### YOUR GOAL
Copy each line below in which the word "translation" occurs.

### Extracted records
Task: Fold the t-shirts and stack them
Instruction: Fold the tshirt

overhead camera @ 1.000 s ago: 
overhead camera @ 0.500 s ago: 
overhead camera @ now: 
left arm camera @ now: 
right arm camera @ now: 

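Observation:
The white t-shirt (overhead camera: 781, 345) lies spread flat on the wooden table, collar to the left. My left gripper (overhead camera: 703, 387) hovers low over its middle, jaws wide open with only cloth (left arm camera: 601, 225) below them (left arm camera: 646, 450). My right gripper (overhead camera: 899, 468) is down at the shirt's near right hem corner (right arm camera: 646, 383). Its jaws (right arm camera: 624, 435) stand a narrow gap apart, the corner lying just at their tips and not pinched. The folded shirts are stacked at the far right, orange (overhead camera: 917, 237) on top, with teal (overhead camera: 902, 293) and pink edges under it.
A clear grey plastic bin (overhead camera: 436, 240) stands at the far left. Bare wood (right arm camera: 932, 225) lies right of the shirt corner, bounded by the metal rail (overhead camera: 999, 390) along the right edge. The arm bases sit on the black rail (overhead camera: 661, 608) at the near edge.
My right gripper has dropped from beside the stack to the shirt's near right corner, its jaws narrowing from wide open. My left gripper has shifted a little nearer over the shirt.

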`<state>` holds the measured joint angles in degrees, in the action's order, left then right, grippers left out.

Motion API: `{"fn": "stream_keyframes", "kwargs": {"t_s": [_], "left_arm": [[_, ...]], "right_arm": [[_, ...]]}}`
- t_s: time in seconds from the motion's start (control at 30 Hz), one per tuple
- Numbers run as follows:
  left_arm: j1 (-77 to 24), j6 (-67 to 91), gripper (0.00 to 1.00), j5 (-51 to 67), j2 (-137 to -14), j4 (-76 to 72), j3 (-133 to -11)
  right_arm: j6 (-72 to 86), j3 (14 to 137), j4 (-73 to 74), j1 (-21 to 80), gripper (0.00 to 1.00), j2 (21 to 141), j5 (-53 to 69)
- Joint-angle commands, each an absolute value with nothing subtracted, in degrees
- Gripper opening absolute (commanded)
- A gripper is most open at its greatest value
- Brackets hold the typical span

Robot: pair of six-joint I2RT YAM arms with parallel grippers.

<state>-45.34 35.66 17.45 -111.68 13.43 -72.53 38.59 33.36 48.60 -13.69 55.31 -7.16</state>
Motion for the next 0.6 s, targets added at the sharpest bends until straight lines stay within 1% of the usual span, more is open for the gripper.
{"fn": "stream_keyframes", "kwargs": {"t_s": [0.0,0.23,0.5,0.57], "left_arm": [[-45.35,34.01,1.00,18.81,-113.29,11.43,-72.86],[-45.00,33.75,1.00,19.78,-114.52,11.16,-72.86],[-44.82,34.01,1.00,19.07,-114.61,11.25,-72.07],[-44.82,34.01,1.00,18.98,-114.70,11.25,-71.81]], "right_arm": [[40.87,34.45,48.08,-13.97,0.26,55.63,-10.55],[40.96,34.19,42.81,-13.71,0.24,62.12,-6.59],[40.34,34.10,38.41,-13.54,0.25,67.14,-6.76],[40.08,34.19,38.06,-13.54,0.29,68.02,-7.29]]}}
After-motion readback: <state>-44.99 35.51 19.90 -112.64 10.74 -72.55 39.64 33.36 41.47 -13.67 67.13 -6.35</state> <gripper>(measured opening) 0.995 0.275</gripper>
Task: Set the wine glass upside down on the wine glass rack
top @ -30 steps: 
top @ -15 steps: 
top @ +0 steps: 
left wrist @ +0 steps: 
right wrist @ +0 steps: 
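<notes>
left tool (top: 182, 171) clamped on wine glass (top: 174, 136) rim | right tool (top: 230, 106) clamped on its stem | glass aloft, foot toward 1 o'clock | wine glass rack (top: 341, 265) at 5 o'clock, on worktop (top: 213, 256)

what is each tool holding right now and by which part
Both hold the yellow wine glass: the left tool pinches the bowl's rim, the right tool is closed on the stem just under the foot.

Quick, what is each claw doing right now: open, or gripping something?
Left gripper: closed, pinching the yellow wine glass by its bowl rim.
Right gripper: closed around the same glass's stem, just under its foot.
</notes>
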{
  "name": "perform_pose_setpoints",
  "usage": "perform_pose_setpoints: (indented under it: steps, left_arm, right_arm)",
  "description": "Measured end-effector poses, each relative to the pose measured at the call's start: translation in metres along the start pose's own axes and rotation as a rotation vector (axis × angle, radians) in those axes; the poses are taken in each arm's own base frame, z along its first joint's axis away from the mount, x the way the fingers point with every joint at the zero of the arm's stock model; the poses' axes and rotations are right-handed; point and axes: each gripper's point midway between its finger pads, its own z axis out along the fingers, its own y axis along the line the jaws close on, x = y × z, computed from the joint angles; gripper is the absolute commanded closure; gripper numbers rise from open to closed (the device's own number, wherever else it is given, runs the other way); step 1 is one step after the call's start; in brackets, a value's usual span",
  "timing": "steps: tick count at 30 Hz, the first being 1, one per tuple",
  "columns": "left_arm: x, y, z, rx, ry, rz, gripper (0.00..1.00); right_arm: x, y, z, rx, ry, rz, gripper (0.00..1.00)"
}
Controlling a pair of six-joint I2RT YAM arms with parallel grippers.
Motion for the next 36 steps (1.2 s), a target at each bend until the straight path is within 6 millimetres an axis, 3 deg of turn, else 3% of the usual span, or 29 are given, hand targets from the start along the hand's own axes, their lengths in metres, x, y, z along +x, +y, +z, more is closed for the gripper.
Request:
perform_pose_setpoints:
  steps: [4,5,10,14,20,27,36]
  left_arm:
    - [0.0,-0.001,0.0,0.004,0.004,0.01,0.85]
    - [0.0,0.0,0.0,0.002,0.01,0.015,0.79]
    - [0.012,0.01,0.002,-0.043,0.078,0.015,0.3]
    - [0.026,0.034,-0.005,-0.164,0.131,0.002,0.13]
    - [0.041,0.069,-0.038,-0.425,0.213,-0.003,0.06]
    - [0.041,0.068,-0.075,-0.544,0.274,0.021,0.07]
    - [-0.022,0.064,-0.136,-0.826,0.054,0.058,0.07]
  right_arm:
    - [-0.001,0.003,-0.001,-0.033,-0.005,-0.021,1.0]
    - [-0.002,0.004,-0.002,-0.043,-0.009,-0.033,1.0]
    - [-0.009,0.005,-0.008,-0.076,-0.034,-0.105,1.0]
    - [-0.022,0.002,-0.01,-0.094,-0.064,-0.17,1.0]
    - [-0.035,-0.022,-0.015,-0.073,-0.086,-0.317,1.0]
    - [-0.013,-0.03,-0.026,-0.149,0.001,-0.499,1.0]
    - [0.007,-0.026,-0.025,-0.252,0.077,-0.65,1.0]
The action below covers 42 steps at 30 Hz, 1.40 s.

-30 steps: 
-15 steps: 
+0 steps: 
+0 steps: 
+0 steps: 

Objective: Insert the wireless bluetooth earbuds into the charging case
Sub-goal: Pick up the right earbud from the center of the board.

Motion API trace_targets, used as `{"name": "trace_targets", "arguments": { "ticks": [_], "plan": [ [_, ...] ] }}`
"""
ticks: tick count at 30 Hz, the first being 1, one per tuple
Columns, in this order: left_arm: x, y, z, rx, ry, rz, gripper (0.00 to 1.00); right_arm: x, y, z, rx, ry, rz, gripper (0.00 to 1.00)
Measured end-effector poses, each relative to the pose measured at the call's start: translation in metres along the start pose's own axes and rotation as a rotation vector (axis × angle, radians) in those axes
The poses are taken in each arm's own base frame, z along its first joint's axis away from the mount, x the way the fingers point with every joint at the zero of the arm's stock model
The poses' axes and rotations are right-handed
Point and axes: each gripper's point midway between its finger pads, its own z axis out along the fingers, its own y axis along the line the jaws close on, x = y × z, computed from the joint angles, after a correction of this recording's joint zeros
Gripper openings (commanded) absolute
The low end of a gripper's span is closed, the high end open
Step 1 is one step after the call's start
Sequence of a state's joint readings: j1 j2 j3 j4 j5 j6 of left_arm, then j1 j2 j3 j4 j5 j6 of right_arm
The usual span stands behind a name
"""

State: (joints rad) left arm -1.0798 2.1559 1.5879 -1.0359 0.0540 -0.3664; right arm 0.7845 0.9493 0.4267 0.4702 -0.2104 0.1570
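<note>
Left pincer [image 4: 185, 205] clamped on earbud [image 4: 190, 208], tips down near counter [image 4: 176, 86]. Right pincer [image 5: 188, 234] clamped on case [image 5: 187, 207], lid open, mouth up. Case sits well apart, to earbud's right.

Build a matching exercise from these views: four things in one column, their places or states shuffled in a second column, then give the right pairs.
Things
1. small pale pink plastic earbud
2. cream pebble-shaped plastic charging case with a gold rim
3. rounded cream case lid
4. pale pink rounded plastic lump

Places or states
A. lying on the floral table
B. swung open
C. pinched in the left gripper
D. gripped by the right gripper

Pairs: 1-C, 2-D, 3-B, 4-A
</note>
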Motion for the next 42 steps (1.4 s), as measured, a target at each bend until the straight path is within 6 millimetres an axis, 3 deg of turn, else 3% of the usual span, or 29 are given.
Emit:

### TASK RESPONSE
  "description": "Measured end-effector poses, each relative to the pose measured at the call's start: translation in metres along the start pose's own axes and rotation as a rotation vector (axis × angle, radians) in those axes; the poses are taken in each arm's own base frame, z along its first joint's axis away from the mount, x the way the fingers point with every joint at the zero of the arm's stock model; the poses' axes and rotations are right-handed; point and axes: each gripper's point midway between its finger pads, its own z axis out along the fingers, its own y axis along the line the jaws close on, x = y × z, computed from the joint angles; gripper is the absolute commanded closure; gripper numbers rise from open to closed (the device's own number, wherever else it is given, runs the other way); step 1 is one step after the call's start; in brackets, a value's usual span",
Measured end-effector poses, each relative to the pose measured at the call's start: translation in metres along the start pose's own axes and rotation as a rotation vector (axis × angle, radians) in those axes

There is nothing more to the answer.